Les personnes positives sont accompagnées. Fin 2023, il y avait plus de 23 000 personnes qui avaient procédé à une analyse sanguine, entre Guadeloupe et Martinique, dont un peu plus de 2 000 qui ont suivi le dispositif mis en place : accompagnement avec visite à la maison par une diététicienne, pour examiner les pratiques alimentaires : fruits et légumes, viande « du jardin ou sous le manguier » ou achetées dans le voisinage, échangés avec d’autres personnes, etc. Il faut éliminer toute source de contamination, donc analyser aussi l’eau consommée, les œufs des poules qui picorent dans le jardin ou la pelouse.
Les éleveurs reçoivent la visite de contrôleurs de la DDAFF, pour faire des prises de sang des animaux du troupeau, prélever de la terre pour analyse. En cas de contamination, il faudra changer les bêtes de parcelle ou les déplacer en zone saine.
« Tout ceci, bien sûr, ne se fait pas facilement : les gens ont peur de se faire dépister, les éleveurs ont peur de constater que leurs animaux sont contaminés. Mais, il en va de la santé des gens et des bêtes qui seront consommées par les gens. Car, la contamination n’est pas une situation permanente. La décontamination, si l’on coupe la source de contamination, est réelle. Et c’est pour cela qu’il faut se faire dépister très vite, pour éliminer la contamination et éviter que celle-ci se transforme en maladie plus tard », affirme Edwige Duclay.

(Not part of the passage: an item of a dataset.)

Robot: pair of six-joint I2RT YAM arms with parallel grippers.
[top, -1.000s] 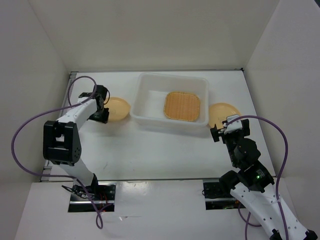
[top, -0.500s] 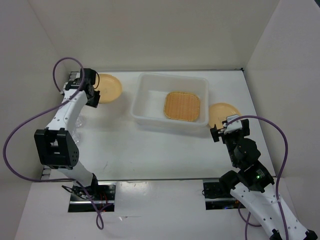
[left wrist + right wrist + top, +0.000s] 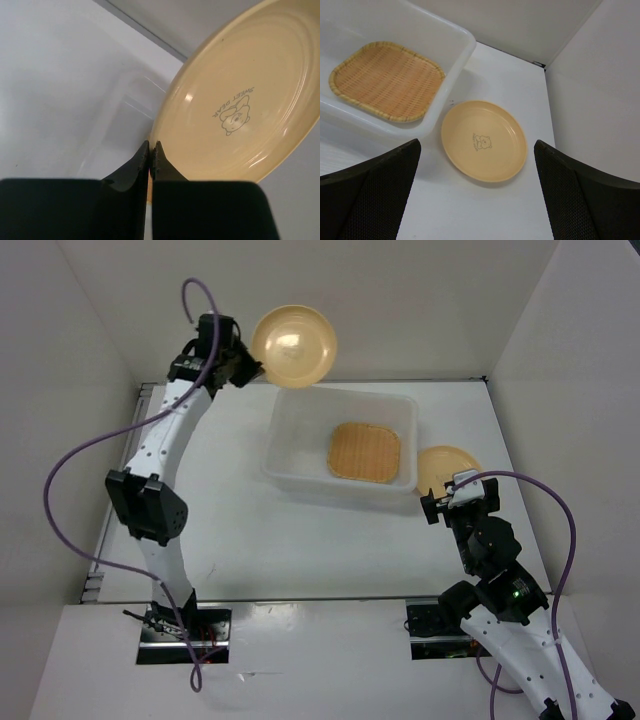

Outre les adultes et les enfants (qui eux aussi doivent être dépistés, qu’ils soient enfants d’agriculteurs en contact avec le chlordécone ou pas), les femmes enceintes doivent être dépistées. Sur 4 000 naissances environ 600 femmes ont suivi le dispositif.
Que fait l’Etat ? Outre d’abonder des fonds pour le plan chlordécone annuel, il règle aux laboratoires le prix du dépistage, des gens et des bêtes, les analyses d’eau (en 2023, l’Etat a décidé de financer avec 1,13 millions d’euros en Guadeloupe et 800 000 euros en Martinique chaque année le surcoût eau potable pour l’achat des filtres) et de sols, le manque à gagner des marins-pêcheurs qui doivent sortir des zones maritimes chlordéconées pour exercer leur métier, le manque à gagner des éleveurs (les recherches diverses menées autour du chlordécone.
Les contrôles par les services de l’Etat concernent les produits alimentaires vendus, importés ou produits en Guadeloupe et Martinique, l’eau potable, les zones de pêche, les élevages et leurs aires, etc.
Autre souci d’Edwige Duclay, « l’amélioration des connaissances. L’aide aux efforts de recherches a été multipliée par deux. »
L’éducation, l’information, sont aussi importantes: « celle des élus, des professionnels de santé, des associations, etc. »
Edwige Duclay se félicite des bons offices de l’Association des maires de Martinique qui mettent en place des actions.
« L’eau est aussi une source de contamination aux pesticides, dont le chlordécone. Les tests réalisés en 2023 montrent que 99% des eaux potables sont conformes aux normes, 97% en 2024. L’habitude, surtout en Martinique, mais c’est aussi vrai en Guadeloupe, est d’aller remplir des nourrices et bouteilles aux sources dans la nature. Or, l’eau de source n’est pas une solution. Celles qui ont été contrôlées présentent des taux de contamination impressionnants. Il ne faut pas boire de ces eaux là », explique Edwide Duclay
« Les avancées, quoiqu’on en dise, sont là. Avec comme perspectives pour les années à venir de mieux faire connaître les dispositifs de dépistage et les mesures prises, de réduire l’exposition, de s’engager avec des partenaires, de travailler avec les associations de maires qui sont en prise directe avec les populations », conclut Edwige Duclay.